AIM OF THE EXERCISE » Would you count the lines in the material below that include the string "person"? Only the number is needed.

=== Begin Enclosure ===

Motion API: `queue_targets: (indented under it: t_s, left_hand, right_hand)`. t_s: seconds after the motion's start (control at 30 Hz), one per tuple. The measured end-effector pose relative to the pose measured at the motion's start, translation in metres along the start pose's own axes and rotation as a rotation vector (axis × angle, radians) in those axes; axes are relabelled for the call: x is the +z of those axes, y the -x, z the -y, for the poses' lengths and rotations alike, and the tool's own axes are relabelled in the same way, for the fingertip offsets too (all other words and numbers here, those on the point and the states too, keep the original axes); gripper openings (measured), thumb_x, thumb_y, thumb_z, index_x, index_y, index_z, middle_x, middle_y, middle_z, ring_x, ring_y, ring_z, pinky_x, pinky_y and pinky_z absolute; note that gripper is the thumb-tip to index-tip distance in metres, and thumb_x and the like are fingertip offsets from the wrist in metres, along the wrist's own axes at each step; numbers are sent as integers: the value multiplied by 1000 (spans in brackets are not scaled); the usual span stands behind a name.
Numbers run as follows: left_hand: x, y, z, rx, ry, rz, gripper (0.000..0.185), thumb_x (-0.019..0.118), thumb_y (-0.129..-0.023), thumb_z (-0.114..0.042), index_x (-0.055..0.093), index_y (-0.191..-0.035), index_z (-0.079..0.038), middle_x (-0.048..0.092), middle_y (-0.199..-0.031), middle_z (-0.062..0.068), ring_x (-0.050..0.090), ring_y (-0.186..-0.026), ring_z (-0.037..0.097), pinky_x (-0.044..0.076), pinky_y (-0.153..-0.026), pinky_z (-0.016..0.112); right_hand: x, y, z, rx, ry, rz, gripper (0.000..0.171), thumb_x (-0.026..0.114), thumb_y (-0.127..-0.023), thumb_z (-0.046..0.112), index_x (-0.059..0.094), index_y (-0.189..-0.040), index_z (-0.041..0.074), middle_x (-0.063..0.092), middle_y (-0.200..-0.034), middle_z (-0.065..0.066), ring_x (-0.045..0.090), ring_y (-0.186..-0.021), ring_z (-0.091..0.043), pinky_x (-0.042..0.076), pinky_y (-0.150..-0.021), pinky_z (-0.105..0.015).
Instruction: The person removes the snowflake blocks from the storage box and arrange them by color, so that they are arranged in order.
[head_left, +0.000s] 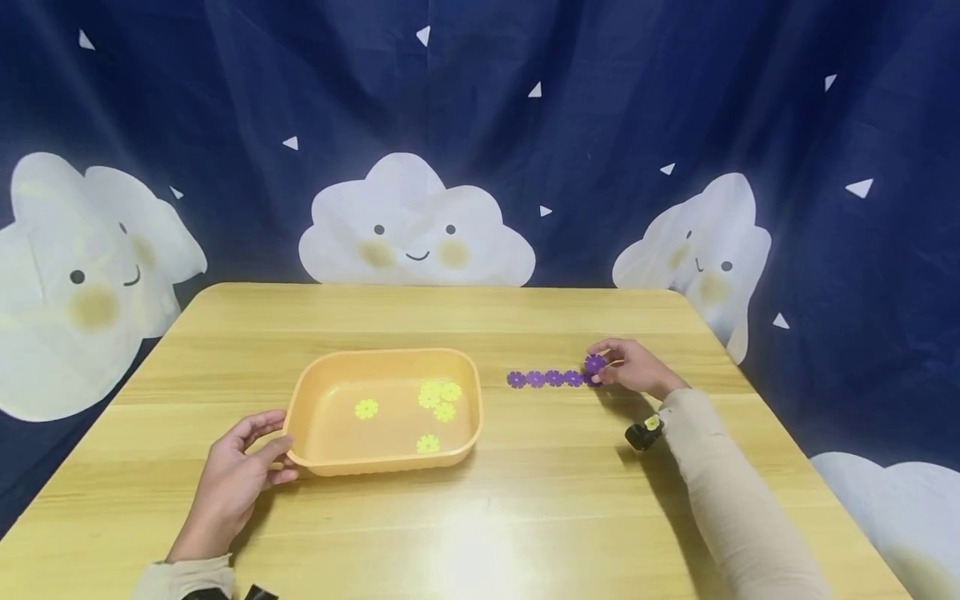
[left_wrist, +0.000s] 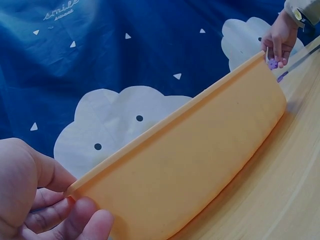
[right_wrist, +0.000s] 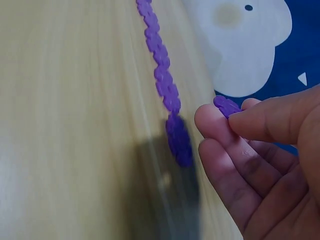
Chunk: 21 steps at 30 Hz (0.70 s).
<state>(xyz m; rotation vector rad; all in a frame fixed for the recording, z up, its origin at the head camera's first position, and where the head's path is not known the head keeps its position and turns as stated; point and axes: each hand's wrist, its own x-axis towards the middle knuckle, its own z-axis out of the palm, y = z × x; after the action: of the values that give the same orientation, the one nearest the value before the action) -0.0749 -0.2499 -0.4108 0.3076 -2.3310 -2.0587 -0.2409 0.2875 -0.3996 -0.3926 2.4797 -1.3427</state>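
- Head view: the right hand (head_left: 633, 367) pinches a purple flower disc (head_left: 595, 363) just above the near end of a row of purple discs (head_left: 545, 379) lying flat on the bench (head_left: 525, 508), to the right of the tray.
- The left hand (head_left: 240, 475) rests at the left corner of the orange tray (head_left: 300, 408), thumb and fingers curved loosely beside the rim; I cannot tell from here whether they truly clasp it.
- Several yellow discs (head_left: 438, 396) lie on the tray floor, well apart from the purple row.
- Judgement: the step in hand looks like adding one more disc to the row; the next move would call for lowering it flat, touching the last disc and in line with the others.
- Left wrist view: the tray wall (left_wrist: 200, 160) fills the frame, and the left hand's fingertips (left_wrist: 80, 220) touch its corner under the rim. The grip reads as a light steadying touch, fingers relaxed.
- The right hand (left_wrist: 280, 40) shows far off with the purple disc (left_wrist: 272, 63) at its fingertips.
- Right wrist view: thumb and forefinger (right_wrist: 215, 125) are closed on the disc's (right_wrist: 227, 106) edge, so this grip is clamped on it.
- The disc is small, thin, flat plastic with scalloped petals, held on edge beside the row's (right_wrist: 162, 75) end, not touching it.
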Motion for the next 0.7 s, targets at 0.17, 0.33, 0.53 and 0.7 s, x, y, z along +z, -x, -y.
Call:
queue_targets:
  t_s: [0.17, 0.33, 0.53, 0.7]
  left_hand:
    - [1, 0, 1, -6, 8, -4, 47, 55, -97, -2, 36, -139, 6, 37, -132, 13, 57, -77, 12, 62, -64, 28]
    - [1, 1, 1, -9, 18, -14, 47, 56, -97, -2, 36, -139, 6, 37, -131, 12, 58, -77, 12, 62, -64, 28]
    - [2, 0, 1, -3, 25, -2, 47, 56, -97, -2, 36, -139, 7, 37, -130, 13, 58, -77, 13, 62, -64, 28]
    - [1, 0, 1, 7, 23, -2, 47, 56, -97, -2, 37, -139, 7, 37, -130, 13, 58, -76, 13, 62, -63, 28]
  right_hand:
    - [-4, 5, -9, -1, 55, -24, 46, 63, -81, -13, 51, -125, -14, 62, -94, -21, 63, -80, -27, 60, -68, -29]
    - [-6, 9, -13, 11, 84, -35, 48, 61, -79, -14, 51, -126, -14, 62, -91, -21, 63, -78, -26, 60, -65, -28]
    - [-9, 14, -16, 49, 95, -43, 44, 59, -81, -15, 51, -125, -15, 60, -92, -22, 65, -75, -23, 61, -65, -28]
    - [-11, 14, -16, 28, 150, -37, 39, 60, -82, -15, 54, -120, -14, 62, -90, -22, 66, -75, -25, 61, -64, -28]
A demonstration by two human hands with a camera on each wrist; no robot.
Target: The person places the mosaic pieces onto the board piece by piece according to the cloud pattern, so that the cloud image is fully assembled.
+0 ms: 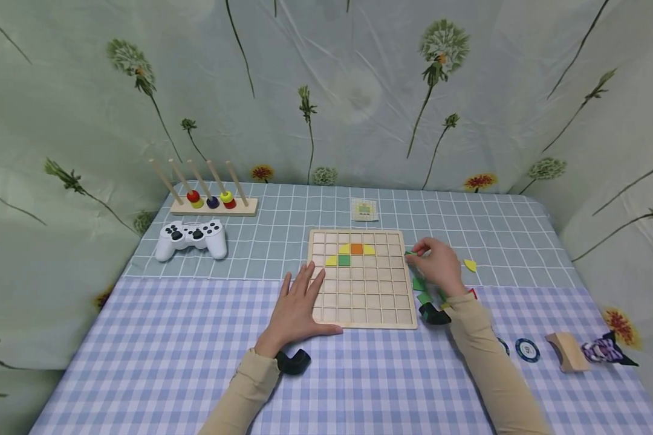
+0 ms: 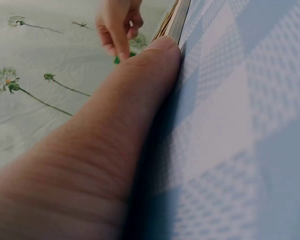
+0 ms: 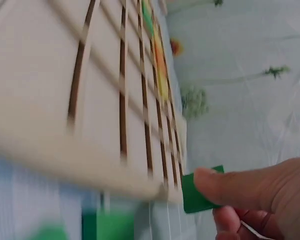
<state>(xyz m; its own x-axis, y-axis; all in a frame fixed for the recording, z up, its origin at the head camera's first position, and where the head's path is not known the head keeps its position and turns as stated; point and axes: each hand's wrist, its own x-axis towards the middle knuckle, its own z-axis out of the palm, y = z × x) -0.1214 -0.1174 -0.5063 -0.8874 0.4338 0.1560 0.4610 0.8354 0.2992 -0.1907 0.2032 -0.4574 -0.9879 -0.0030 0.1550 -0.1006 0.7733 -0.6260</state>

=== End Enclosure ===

RESPONSE TO THE EXERCISE » 2